** AVAILABLE RECORDS **
*****
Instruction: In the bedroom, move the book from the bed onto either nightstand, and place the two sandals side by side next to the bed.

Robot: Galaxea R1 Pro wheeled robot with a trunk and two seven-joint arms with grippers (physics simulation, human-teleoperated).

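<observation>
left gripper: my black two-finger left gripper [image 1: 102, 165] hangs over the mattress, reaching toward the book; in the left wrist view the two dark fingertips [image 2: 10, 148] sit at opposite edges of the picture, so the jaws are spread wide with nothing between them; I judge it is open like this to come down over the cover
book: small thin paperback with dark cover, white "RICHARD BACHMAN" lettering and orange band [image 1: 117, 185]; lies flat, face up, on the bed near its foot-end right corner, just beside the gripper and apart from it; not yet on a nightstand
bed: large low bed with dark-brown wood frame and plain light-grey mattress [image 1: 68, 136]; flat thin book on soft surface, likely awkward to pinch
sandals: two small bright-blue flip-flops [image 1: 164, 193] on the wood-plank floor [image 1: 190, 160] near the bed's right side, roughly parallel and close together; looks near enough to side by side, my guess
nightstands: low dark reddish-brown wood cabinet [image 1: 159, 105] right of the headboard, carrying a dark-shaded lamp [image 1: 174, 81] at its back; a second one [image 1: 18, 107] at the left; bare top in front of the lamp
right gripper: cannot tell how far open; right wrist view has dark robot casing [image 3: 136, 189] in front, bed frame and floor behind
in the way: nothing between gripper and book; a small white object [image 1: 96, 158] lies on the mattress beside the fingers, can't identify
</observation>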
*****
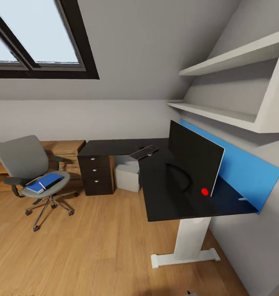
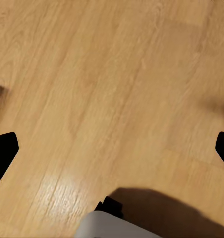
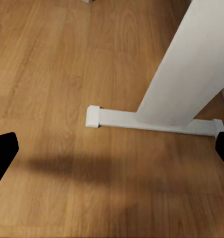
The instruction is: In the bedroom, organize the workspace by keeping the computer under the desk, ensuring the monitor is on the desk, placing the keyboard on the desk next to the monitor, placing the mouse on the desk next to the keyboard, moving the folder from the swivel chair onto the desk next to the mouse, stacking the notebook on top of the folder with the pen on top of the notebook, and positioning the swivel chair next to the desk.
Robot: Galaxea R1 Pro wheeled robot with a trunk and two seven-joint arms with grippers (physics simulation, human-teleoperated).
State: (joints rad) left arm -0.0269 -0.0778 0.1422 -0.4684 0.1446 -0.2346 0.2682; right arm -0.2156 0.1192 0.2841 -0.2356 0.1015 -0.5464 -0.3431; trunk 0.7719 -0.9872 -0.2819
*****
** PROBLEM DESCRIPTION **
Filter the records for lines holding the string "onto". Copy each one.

** RESULT OF THIS TASK **
Instruction: In the bedroom, move the book from the bed onto either nightstand, and place the two sandals side by side next to the bed.
The instruction is: In the bedroom, organize the workspace by keeping the computer under the desk, ensuring the monitor is on the desk, placing the keyboard on the desk next to the monitor, placing the mouse on the desk next to the keyboard, moving the folder from the swivel chair onto the desk next to the mouse, stacking the notebook on top of the folder with the pen on top of the notebook, and positioning the swivel chair next to the desk.

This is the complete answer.